1. Gewebepräparation

Dieses Verfahren umfasst die Sammlung der entsprechenden Gewebeproben sowie Gewebe-Schnitte für IMS-Analyse. Ein besonderes Ziel in Protein-und Peptid-Analyse ist es, proteolytischen Abbau zu vermeiden. Deshalb ist es wichtig, schnell und fleißig während Gewebedissektion arbeiten.

  1. Opfere Ratten (typischerweise 250-300 g) durch Enthauptung, zu entfernen Rattenhirn innerhalb von maximal Post-mortem-Zeit von <30 s und Einfrieren der pulverisierten Trockeneis vor der Übertragung auf -80 ° C Gefrierschrank. Schnelleres Einfrieren mit flüssigem Stickstofferhöhen das Risiko von Mikrorissen im Hirngewebe, welche sich in den Matrix-Kristallisation und somit die Verringerung MS Qualität (Abb. 2D). Ganze Gehirn kann mehrere Jahre vor dem Schneiden ohne Verlust der Signalqualität MS gespeichert werden.
  2. Schneiden Sie gefrorenem Gewebe auf einem Kryostat-Mikrotom bis 12 um Scheiben und Tauwetter-Mount Gewebeschnitte auf leitfähigen MALDI Glasträger (Indium-Zinnoxid beschichtete Objektträger, Bruker Daltonics) oder MALDI-Target (Abb. 2A-C).
  3. Trockene Abschnitte für 15 min unter Vakuum und Objektträger bei -80 ° C bis zur weiteren Verwendung. Gewebeschnitte sollten innerhalb der kürzest möglichen Zeit nach dem Schneiden analysiert werden, auch wenn bei -80 ° C Wir finden, dass MS-Signal Qualität spürbar werden nach einem Jahr bei der Lagerung reduziert werden. Um eine Oxidation von Proteinen und Peptiden zu verringern, kann die Luft im Vorratsbehälter mit einem inerten Gas (zB Argon oder Stickstoff) ersetzt werden.

2. Matrix-Anwendung

Die Matrix-AnwendungSchritt hat einen signifikanten Einfluss auf Spektrenqualität und erfordert Optimierung mehrerer Parameter in Abhängigkeit von der Art des Gewebes sowie den Analyten von Interesse. Zu diesen Faktoren zählen chemische Parameter wie die Art von Matrix, Matrix-Konzentration, pH-, Gewebe-Wasch-und organische Modifier sowie Instrumental-Einstellungen einschließlich der Einlagevolumen, laterale Auflösung und die Anzahl der Ablagerungen 10 (Abb. 2D). Für Großversuche, ist es von großer Bedeutung, um die Varianz zu reduzieren, beispielsweise durch Anwendung der Matrix auf allen Abschnitten innerhalb eines Tages und vom selben Betreiber. Obwohl es viele Strategien zur Matrixlösung, wie durch Sublimation oder durch Sprühtrocknung, das automatisierte Abscheidung von Anordnungen von kleinen Tröpfchen Matrix, etwa 100-150 Picoliter in der Größe, wurde erfolgreich für die Analyse von kleinen Proteinen und Neuropeptide in verschiedenen Geweben verwendet gelten , einschließlich Gehirn § § 9, 10,11, 12, 13.

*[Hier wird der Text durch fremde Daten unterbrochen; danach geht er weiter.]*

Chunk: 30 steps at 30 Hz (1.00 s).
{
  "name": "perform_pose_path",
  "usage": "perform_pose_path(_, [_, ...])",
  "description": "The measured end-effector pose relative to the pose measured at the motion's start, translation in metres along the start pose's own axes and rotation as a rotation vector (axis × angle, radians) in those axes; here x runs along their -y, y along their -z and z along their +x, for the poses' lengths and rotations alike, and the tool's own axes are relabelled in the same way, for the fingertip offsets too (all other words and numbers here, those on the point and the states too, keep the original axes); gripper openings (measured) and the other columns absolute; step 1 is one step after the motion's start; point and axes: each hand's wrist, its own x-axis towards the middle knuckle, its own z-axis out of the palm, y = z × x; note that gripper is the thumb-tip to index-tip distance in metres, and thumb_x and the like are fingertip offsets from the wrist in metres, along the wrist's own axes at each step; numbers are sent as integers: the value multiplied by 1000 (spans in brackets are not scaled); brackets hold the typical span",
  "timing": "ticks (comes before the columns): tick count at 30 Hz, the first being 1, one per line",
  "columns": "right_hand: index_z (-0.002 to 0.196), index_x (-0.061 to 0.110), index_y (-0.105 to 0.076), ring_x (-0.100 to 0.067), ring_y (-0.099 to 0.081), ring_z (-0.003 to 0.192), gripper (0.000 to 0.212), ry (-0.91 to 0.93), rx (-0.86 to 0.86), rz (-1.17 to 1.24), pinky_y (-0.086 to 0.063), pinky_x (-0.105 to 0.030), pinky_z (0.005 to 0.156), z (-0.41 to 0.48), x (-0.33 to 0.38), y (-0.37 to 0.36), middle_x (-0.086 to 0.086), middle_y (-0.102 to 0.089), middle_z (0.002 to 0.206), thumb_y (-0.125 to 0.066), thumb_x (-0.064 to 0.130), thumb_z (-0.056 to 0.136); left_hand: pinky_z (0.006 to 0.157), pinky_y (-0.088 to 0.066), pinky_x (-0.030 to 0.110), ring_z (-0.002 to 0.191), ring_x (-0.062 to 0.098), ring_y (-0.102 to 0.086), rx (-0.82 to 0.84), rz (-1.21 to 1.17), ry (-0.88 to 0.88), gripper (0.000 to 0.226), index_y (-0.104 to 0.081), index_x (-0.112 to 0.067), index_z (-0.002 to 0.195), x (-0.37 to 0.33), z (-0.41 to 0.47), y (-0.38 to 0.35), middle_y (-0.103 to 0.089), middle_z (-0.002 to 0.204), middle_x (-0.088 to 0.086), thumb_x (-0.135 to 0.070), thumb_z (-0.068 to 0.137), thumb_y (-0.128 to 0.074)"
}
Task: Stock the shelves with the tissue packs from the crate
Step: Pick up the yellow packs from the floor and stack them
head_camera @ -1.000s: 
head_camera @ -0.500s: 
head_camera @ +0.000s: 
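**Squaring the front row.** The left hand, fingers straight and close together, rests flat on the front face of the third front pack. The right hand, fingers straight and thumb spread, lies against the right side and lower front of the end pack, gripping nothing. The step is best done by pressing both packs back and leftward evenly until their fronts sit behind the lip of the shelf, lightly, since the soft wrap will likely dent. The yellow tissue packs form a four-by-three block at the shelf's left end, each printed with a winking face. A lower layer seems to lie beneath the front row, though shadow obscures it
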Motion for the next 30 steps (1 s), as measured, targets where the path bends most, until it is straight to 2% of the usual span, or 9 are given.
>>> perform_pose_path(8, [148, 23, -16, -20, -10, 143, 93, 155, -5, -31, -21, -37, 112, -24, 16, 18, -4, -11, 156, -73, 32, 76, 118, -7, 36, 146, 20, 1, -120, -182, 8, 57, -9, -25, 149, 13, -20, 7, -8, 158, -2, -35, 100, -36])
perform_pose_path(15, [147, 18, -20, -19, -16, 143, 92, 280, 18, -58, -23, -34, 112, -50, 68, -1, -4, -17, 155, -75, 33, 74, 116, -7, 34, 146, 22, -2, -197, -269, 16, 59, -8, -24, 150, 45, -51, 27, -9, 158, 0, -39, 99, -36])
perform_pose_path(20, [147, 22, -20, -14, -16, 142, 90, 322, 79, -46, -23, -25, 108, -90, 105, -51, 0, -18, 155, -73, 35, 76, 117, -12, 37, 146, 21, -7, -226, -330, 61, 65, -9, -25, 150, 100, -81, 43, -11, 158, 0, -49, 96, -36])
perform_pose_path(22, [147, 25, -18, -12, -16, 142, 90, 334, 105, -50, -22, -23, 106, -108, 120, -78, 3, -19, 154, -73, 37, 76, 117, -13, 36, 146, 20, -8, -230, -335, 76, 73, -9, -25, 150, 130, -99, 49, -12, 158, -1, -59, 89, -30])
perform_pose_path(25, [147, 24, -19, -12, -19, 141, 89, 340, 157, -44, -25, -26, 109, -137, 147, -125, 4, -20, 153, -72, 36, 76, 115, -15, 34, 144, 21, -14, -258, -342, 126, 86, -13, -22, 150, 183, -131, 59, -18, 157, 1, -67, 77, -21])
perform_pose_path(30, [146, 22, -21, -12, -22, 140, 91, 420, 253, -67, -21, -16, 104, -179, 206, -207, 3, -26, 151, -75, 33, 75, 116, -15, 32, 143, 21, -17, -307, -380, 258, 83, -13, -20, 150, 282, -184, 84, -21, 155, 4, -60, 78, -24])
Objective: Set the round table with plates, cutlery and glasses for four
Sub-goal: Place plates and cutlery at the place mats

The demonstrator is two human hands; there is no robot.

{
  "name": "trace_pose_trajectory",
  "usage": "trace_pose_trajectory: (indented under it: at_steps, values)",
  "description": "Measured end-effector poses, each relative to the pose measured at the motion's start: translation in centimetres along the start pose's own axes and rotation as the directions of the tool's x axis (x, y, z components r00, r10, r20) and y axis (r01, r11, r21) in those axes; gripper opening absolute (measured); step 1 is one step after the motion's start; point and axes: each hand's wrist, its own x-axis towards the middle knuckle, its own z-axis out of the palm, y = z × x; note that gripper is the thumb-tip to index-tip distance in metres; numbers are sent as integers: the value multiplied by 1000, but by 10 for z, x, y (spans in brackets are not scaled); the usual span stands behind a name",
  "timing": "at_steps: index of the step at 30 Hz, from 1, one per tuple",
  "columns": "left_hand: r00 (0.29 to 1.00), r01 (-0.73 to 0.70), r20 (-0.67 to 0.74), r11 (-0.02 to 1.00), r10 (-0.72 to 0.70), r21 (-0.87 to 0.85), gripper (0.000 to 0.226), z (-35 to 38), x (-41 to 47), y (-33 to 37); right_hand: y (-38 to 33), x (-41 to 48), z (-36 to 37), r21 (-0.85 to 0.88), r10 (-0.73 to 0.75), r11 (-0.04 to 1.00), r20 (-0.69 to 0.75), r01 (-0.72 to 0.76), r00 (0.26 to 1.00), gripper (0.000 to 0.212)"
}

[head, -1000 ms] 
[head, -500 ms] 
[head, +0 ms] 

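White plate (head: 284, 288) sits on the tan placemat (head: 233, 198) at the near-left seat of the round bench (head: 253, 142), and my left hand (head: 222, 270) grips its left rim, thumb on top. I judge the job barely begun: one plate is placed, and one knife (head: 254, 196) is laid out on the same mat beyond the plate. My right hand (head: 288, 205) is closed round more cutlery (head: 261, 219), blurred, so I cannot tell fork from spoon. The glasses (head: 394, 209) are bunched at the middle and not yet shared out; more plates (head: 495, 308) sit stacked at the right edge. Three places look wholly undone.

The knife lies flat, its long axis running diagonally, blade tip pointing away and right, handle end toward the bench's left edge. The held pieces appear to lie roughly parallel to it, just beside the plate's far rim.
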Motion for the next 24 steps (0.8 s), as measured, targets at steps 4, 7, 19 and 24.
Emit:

  1. Abtauen die Abschnitte in einem Exsikkator für 1 hunsere.
  2. Stellen Sie sicher, dass das Experiment von einer anderen Person als dem Betreiber wird geblendet. Re-Label alle Proben.
  3. Waschen Segmente 1 in 70% Ethanol (EtOH, bei Raumtemperatur RT) für 10 Sekunden und zweimal in 95% EtOH (RT) für 10 sek. Für große Experimente, führen Sie die Wäsche für alle Glas-Folien zusammen mit einer Küvette, um Schwankungen zu minimieren.
  4. Trocknen der Abschnitte in einem Exsikkator für 10 min.
  5. Bewerten Gewebeschnitten unter dem Mikroskop zu überprüfen und für das Tissue Verzerrung, Mikrorisse und kleine Risse, die MALDI-MS-Qualität (Abb. 2D) beeinträchtigt wird.
  6. Ansetzen Matrix Lösung bestehend aus 50 mg / ml DHB in 50% Methanol, 10% 150 mM Ammoniumacetat (AMAC) und 0,3% Trifluoressigsäure (TFA) in Wasser.
  7. Matrix-Anwendung wird von diskreten Tröpfchen-Abscheidungs ​​in einem rechteckigen Muster unter Verwendung eines chemischen Tintenstrahldrucker (CHIP, Shimadzu) durchgeführt. Der erste Schritt ist, um die experimentellen Parameter der Matrix-System für Neuropeptid-Analyse includi optimierenng die Anzahl der Tröpfchen pro Durchgang, Anzahl der Durchläufe. Dieses Experiment wird durch die Anwendung mehrerer Matrix-Arrays mit unterschiedlichen Parametern Anwendung auf dem gleichen Gewebeschnitt, gleichzeitig aber dafür sorgen, dass jedes Array, das ähnliche Hirnregionen wie Balken, Cortex und Striatum durchgeführt. Das gleiche Experiment muss jedes Mal durchgeführt Parameter geändert werden, einschließlich verschiedener Hirnstrukturen, verschiedene Matrices Targeting bestimmter Analyte und falls abweichend Matrix Lösungsmittel für die Extraktion von spezifischen Analyten erforderlich sein.
  8. Scannen Sie das Glas Diahalter mit dem Gewebeschnitt und richten Sie den Halter. Definieren Sie Ihre Array für Matrix-Anwendung auf dem Gewebeschnitt und geben Sie die räumliche Auflösung, dh Ort, um Abstand zu erkennen. Bewerben Matrix mit der optimierten Protokoll über die chemische Tintenstrahldrucker. Für dieses Experiment haben wir ein optimiertes Protokoll für die Peptid-Bildgebung mit den folgenden Druck-Parameter verwendet: 10 Tropfen (100 pL / Drop), übergibt 10-Anwendung und ein Ort, um d zu erkennenistance von 300 um.
  9. Scan endgültige Matrix gesichtet Abschnitte und speichern Sie das Bild für die Registrierung vor der MALDI Datenerfassung (Schritt 3.4).
  10. Lagern Sie die Teile bis zur weiteren Verwendung in einem Exsikkator unter Vakuum.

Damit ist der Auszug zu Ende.